Unique tactics keep team afloat


Megan Fahrney, Sports Editor

It was the preseason of junior Elise Larson’s freshman year when her coach told her to go outside to push a football sled. After swimming that morning, the girls varsity swim team took a two-hour break and then returned for their dryland practice. Larson first thought pushing football sleds was irrelevant to swimming, but later realized it helped the team grow closer because they all had to work together to push one football sled.

According to head coach Jon Robin Walker, it was unbelievable watching the girls push the sled. 

“They are hitting them and they drive those football sleds,” said Walker. “The guys should watch the girls move those football sleds.” 

After 33 years of coaching swimming, 27 of which were at Glenbrook North, Walker is entering his last season of coaching and he plans to retire after this school year. 

John Fournier, head junior varsity coach, said during Walker’s career, he has had over 20 teams win conference championships, has over 100 dual meet conference wins and has placed girls at the state meet every year. 

“[Walker] trains … the body and the mind,” said Fournier. “He is not [just] focused on swim, swim, swim. He is also focused on developing them as [well]-rounded young women.”

Walker said when the girls step up on the block, the lane is theirs and they can do whatever they want with it.

“[I tell them], ‘You own your power and therefore you own all responsibility, and that means no blame,’” said Walker. “The blame game, the shame game, is something that we don’t tolerate on our deck.” 

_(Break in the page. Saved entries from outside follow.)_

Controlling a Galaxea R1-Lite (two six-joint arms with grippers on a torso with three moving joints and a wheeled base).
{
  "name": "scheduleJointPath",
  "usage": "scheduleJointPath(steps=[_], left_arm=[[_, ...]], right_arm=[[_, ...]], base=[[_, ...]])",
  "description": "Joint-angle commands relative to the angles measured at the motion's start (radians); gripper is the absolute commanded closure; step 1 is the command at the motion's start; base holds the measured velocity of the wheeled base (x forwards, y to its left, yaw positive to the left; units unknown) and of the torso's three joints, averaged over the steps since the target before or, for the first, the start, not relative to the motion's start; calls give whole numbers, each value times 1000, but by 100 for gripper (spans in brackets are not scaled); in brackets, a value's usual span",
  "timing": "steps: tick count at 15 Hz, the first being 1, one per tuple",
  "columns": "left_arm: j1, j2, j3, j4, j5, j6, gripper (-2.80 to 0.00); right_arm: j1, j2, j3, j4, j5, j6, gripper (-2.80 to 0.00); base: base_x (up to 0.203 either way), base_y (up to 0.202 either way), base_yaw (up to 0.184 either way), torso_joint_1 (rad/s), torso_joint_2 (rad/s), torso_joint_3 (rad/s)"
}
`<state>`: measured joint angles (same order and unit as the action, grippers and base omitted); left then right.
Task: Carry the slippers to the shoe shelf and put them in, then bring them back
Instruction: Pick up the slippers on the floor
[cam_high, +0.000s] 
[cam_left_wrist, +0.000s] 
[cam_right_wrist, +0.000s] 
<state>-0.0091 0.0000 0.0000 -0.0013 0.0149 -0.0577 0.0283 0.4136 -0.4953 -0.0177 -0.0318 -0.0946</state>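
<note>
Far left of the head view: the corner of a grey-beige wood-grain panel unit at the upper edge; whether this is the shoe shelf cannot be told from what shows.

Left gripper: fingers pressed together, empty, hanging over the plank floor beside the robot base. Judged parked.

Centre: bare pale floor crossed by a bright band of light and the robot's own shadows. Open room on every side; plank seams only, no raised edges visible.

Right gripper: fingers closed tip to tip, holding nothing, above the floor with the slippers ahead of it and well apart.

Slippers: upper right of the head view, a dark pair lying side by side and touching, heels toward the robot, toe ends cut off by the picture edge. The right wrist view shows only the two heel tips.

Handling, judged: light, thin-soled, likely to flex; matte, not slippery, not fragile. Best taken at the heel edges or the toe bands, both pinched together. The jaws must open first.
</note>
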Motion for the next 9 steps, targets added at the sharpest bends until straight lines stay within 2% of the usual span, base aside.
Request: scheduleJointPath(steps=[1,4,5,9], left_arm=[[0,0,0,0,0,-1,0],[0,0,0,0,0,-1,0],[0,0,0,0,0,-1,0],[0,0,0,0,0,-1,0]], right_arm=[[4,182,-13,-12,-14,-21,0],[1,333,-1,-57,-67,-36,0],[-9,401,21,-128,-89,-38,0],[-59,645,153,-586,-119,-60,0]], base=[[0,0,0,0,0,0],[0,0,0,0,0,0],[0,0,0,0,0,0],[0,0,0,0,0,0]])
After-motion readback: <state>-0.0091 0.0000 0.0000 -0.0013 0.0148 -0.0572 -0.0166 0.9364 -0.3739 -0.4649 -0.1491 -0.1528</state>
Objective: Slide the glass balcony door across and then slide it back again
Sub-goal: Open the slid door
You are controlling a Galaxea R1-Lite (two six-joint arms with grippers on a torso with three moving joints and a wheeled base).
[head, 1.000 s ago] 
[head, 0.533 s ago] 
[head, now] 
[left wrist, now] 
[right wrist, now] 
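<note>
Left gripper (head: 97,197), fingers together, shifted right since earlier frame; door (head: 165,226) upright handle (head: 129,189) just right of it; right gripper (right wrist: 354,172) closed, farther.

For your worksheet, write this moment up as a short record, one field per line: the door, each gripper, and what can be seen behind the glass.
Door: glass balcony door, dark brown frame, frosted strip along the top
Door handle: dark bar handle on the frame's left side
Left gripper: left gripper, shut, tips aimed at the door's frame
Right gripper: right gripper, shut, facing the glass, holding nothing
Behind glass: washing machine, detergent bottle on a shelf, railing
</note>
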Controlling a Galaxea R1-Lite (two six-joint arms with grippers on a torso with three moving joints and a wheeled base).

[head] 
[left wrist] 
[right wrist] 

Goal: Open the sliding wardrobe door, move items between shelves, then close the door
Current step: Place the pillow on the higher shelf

Senior Jaclyn Mattson said before the state meet, Walker sets a timer for the girls’ goal times and has them mentally visualize what it would be like to swim their races.

“I think [visualizing] helps because it gets you thinking in the right mindset,” Mattson said.

According to junior Molly Fraser, Walker assists every athlete, regardless of her ability.

“I had to fix my breaststroke kick, so he gave me a special [piece of equipment] to use that would help me … apply that fix,” Fraser said.

According to Walker, it takes courage to get through a swim season because the team practices four mornings and five afternoons per week. 

“They are challenging themselves physically and their [bodies] adapt.

“I have utmost respect for them,” Walker said.

Walker said on Columbus Day, the girls swam 11,000 yards, or 6.4 miles, a set which required self-discipline and self-control. 

Fraser said Walker is constantly motivating the girls, making it easier to wake up and complete the most difficult sets. He also reassures Fraser that she is stronger than she thinks she is, even when she has a bad race. 

“At the St. Charles [North] Invite, I had a bad swim and I gained a few seconds,” said Fraser. “I was upset after and I was talking to him and he reassured me … that I’m capable of a lot more than I think I am.” 

As of Oct. 26, the team has achieved a dual meet record of 2-5. 

Fraser said at invites, the team has not been placing very high because other schools in the area are performing well, but individually, many of the girls are getting their best times.

Walker said although the girls have had trouble matching up competitively with many teams, there are individual GBN swimmers who compete with the best girls in the state. 

According to Fraser, the swim program will be very different without Walker coaching next year, as he has been at GBN for over 20 years.

“We are comfortable with him, we trust him, and we understand his rules and what he wants us to do, how he wants us to act as a team,” Fraser said. 

When asked about his thoughts on his retirement, Walker said he feels overwhelmed yet grateful. 

“I look at 33 years of missed opportunities,” said Walker. “I should [have been] better … for my team, for my family … I guess I’m not done growing, and I guess that might be a positive thing.”